→ **WHAT THE EXERCISE ASKS**: Beginning with the line below that contains "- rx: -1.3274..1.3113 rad" and ending with the line that contains "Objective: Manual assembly", copy every line exactly. Copy nothing else.
RECORDED DATA START
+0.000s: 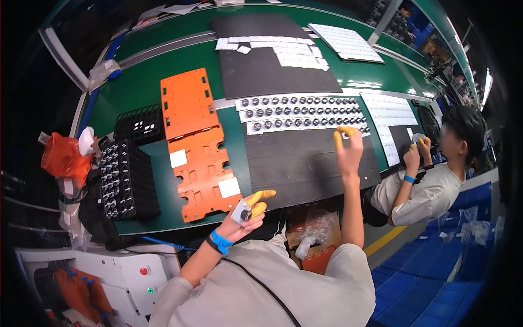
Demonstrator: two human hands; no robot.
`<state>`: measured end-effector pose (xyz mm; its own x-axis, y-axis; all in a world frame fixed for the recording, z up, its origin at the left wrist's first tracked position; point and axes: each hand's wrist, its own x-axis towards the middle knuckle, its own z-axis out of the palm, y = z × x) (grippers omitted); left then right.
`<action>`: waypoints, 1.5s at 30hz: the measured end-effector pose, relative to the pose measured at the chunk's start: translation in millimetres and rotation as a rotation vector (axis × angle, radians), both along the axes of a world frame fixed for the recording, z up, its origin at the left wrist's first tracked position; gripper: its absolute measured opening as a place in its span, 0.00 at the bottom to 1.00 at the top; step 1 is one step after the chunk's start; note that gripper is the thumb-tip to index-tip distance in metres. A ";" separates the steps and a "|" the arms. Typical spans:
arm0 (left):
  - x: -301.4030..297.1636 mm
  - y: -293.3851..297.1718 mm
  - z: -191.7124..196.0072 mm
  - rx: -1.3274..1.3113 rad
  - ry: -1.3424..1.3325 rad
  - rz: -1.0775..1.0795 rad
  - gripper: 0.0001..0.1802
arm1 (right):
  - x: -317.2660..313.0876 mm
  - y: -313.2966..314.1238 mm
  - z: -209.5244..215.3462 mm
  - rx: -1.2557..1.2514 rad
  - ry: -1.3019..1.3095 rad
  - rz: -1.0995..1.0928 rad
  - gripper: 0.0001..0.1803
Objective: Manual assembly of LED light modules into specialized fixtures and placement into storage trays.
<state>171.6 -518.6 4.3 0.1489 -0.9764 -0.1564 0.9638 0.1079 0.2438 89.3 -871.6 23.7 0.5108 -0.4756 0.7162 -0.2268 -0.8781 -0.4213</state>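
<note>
My left hand [244, 220], with yellow finger covers and a blue wrist strap, is closed on a small white card [238, 211] bearing a round black part. It is held over the near edge of the dark grey board [305, 163]. My right hand [349, 150], also in yellow finger covers, bends its thumb and forefinger together at the right end of the nearest row of white cards with round black parts [297, 124]. What lies between those fingertips is too small to make out. Three such rows run along the board's far side.
Two orange plates [190, 103] lie left of the board. Beyond them are a black rack of small parts [128, 180] and a black crate [139, 125]. White label sheets [346, 42] lie at the back. At right a co-worker [430, 185] handles another white sheet [389, 117].
</note>
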 end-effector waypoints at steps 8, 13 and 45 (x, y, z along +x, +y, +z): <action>-5.4 -24.9 -14.8 0.176 0.014 0.272 0.16 | 12.5 188.8 30.8 0.126 0.205 0.780 0.26; -2.1 -30.4 13.4 0.300 -0.190 0.348 0.18 | 5.5 193.9 24.8 0.172 0.105 0.745 0.21; 48.4 87.0 19.7 0.543 -0.748 0.707 0.19 | -15.5 -82.9 -43.3 -0.191 0.505 -0.232 0.19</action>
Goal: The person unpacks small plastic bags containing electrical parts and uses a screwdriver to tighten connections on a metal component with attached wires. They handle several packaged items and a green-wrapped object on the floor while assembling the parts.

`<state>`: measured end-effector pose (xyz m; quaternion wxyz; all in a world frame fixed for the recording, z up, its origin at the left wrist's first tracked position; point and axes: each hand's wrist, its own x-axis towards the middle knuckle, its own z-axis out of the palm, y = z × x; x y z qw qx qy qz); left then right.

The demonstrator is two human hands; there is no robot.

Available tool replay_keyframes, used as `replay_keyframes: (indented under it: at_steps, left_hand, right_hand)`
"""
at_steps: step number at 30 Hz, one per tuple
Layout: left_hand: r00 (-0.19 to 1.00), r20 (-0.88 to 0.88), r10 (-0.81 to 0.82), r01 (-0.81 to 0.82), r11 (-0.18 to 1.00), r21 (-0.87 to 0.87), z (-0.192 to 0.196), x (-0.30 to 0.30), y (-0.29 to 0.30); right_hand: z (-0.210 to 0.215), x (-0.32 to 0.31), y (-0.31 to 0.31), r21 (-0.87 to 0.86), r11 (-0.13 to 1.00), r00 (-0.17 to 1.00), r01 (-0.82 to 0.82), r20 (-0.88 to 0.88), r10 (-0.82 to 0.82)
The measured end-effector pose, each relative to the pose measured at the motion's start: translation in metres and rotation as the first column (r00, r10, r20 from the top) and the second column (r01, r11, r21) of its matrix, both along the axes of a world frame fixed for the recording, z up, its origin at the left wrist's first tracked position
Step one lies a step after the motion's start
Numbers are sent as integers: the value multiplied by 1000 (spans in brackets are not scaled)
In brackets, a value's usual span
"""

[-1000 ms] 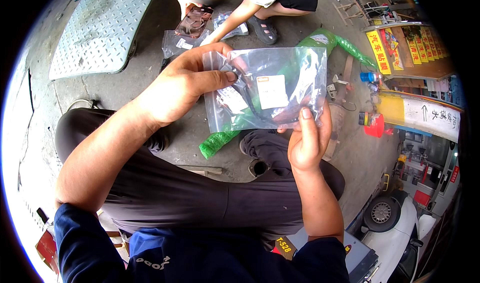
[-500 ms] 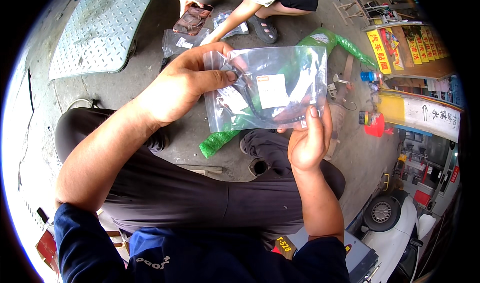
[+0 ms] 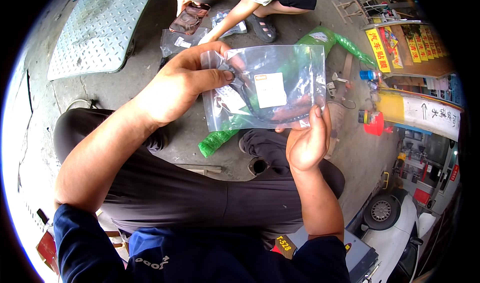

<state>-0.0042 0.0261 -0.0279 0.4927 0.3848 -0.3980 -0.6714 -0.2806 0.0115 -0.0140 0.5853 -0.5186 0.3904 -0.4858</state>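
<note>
Between my two hands a clear plastic bag [image 3: 300,90] is stretched out above my lap. Inside it lie a black cable-like part [image 3: 248,100], curved along the bag's lower side, and a white label [image 3: 270,89] with an orange strip. My left hand [image 3: 187,83] pinches the bag's left edge, thumb in front and fingers behind, over one end of the black part. At the lower right corner, my right hand [image 3: 309,140] grips the bag between thumb and fingers. Behind the bag, a long green-wrapped item [image 3: 220,140] lies on the floor, partly hidden.
Across from me a person crouches, one hand holding a phone [image 3: 191,19], the other reaching toward clear bags [image 3: 182,42] on the floor. A patterned metal plate [image 3: 102,30] stands at the far left. On the right are a red container [image 3: 373,123] and a white car [image 3: 395,243].
The bag and both my hands have shifted very slightly left. The other person's phone has tilted and moved a little left.
</note>
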Motion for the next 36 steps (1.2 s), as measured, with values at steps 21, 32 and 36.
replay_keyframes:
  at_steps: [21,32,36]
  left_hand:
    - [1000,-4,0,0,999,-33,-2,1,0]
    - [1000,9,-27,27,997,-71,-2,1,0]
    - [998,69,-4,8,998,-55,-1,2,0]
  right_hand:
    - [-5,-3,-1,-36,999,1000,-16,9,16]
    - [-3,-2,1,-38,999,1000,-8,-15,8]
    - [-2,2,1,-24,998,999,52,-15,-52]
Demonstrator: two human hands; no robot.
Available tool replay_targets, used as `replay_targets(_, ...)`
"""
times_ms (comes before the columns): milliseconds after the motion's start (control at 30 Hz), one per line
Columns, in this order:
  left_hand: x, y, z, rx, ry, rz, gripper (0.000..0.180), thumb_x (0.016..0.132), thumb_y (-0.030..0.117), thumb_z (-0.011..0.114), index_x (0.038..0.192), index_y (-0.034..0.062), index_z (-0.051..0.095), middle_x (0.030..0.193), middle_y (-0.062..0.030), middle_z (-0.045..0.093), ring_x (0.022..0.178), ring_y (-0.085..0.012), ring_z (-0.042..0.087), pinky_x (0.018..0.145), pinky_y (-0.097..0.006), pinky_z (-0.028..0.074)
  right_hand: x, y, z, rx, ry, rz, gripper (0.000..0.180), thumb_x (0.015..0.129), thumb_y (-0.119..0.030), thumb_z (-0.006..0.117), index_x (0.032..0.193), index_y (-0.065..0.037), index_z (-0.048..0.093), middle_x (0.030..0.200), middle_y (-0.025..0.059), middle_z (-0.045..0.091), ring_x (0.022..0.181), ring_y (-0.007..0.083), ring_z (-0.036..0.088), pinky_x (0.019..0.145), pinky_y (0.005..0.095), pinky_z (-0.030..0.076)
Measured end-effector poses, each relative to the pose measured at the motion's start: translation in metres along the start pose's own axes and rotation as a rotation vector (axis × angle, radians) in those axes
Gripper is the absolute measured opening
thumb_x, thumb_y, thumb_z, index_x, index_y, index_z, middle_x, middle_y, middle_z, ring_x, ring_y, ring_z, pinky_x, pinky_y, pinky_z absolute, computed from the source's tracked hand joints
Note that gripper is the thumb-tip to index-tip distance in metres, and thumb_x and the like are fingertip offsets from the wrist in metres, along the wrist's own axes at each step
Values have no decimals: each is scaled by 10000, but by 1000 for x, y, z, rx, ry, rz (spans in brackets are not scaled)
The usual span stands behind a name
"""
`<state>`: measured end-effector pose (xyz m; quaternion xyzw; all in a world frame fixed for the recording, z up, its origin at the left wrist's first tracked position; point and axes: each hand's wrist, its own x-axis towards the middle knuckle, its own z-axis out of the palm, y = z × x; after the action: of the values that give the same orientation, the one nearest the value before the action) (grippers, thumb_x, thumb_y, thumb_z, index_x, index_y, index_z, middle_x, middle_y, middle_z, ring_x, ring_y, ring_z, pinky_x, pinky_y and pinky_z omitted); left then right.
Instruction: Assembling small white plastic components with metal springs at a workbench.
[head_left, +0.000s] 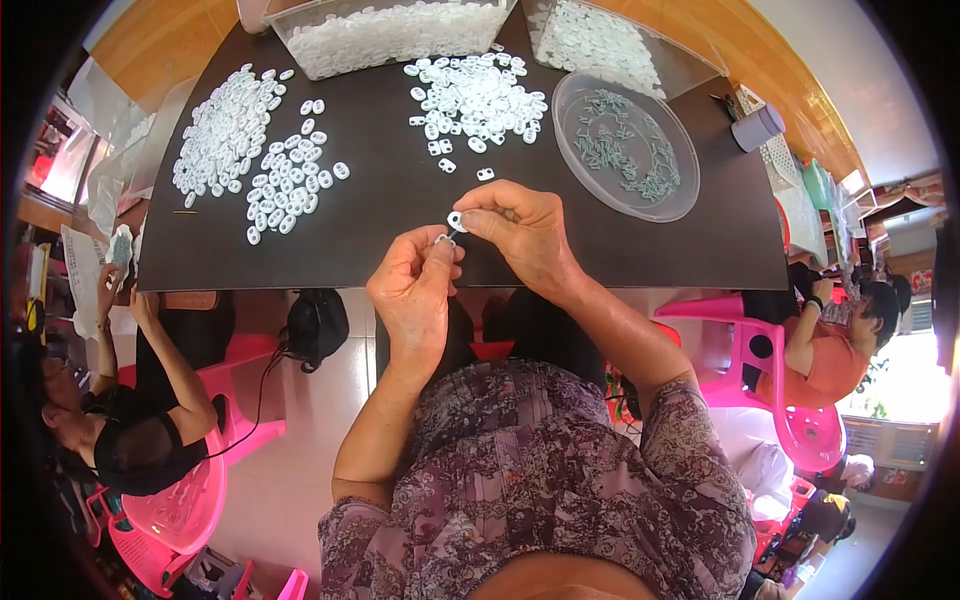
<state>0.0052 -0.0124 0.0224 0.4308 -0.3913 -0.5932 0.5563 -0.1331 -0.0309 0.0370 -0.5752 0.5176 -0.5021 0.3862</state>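
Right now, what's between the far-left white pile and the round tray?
Head view: a smaller white cluster, then bare dark tabletop, then the middle white pile.

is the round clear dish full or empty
Neither, only partly filled: small grey pieces lie scattered in the round dish, with bare patches of its bottom showing.

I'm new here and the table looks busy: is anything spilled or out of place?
Nothing looks spilled. One small oddity: a thin yellowish strip lies alone near the left pile of white pieces, unlike the pieces beside it; what it is, I can't tell.
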Motion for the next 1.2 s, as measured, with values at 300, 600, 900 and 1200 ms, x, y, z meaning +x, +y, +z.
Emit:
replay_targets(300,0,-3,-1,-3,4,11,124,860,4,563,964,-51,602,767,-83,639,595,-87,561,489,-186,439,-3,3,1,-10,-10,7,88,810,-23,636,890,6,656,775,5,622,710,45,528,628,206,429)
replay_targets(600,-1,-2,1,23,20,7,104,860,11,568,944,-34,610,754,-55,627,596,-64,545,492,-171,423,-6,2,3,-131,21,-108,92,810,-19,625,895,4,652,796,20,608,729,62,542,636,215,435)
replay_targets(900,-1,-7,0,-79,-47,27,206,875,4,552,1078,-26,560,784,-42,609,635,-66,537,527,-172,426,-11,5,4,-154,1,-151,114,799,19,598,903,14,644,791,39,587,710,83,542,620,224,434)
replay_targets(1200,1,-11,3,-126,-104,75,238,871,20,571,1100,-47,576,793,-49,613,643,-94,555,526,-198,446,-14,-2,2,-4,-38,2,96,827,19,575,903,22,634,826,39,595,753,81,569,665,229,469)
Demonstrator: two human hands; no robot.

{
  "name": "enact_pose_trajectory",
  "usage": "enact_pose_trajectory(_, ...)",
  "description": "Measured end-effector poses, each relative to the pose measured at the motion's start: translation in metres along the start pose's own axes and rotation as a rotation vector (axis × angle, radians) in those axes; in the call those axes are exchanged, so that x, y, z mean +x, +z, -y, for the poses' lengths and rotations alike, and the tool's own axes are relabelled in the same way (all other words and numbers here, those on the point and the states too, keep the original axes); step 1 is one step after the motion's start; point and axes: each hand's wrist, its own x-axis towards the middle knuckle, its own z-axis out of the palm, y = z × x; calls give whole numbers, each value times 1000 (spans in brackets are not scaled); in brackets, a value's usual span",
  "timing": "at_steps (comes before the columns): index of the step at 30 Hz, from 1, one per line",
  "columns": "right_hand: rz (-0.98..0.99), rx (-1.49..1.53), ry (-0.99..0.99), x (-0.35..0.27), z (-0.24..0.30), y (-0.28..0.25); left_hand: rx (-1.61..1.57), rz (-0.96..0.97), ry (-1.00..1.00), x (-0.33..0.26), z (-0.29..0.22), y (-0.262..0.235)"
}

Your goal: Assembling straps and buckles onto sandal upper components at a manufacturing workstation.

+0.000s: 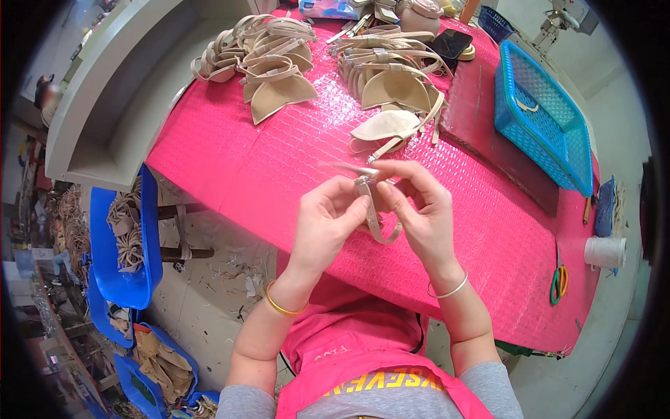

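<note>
Beige strap [373, 222] w/ metal buckle [362, 180], up off pink-covered tabletop [481, 237], nr its wearer-side edge; strap curls in a loop, bend hanging twd 6 o'clock; 12 = away from wearer, all bearings from strap.

Hands close tog. at buckle; L hand [328, 213] clamped on strap, thumb over it just below buckle; R hand [421, 208] at buckle's far side, thumb + index almost meeting; can't tell if they grip; pale strip just above fingers blurred, pts twd 11. Yellow bangle [285, 302] on L wrist, silver bangle [450, 288] on R.

Just past hands, 12–1: single beige upper [386, 126], pale lining up, strap trailing back twd fingers; behind it, bunch of uppers [394, 93], straps + buckles on; 2nd bunch [279, 96] at 11, well apart from hands.

At 2: dk red board [499, 140], turquoise basket [583, 157] beside it, pale curved bit [527, 106] inside; just past 3: white thread spool [605, 252], nr table's R edge; at 4: scissors [559, 283], green/yellow handles, blades twd 12.

At 9, off table: blue bin [149, 237] w/ beige strips [128, 241]; floor [223, 272] at 8 strewn w/ scraps; pink apron [356, 328] at 6.
</note>
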Motion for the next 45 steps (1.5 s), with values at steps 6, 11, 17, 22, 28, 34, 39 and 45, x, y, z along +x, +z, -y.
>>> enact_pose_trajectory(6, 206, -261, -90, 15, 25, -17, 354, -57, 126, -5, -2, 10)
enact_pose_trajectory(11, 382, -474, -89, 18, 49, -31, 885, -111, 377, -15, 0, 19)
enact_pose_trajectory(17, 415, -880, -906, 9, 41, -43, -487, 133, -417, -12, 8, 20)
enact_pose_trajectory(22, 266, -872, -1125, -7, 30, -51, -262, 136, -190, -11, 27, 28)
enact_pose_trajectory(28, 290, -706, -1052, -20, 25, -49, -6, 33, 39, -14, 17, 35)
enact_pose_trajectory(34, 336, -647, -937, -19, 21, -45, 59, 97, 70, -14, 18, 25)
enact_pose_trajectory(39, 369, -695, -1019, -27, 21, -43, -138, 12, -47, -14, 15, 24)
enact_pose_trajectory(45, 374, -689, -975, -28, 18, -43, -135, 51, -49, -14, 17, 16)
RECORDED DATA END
→ **EXERCISE RESPONSE**:
  - rx: -1.3274..1.3113 rad
  - ry: -1.3424..1.3325 rad
  - rz: -1.0775..1.0795 rad
  - gripper: 0.0001..0.1802
arm1 (right):
  - x: -317.2660..313.0876 mm
  - y: -313.2966..314.1238 mm
  - z: -209.5244..215.3462 mm
  - rx: -1.2557..1.2514 rad
  - ry: -1.3019..1.3095 rad
  - rz: -1.0995..1.0928 rad
  - gripper: 0.0001..0.1803
Objective: Manual assembly of LED light modules into specialized fixtures and placement into storage trays.

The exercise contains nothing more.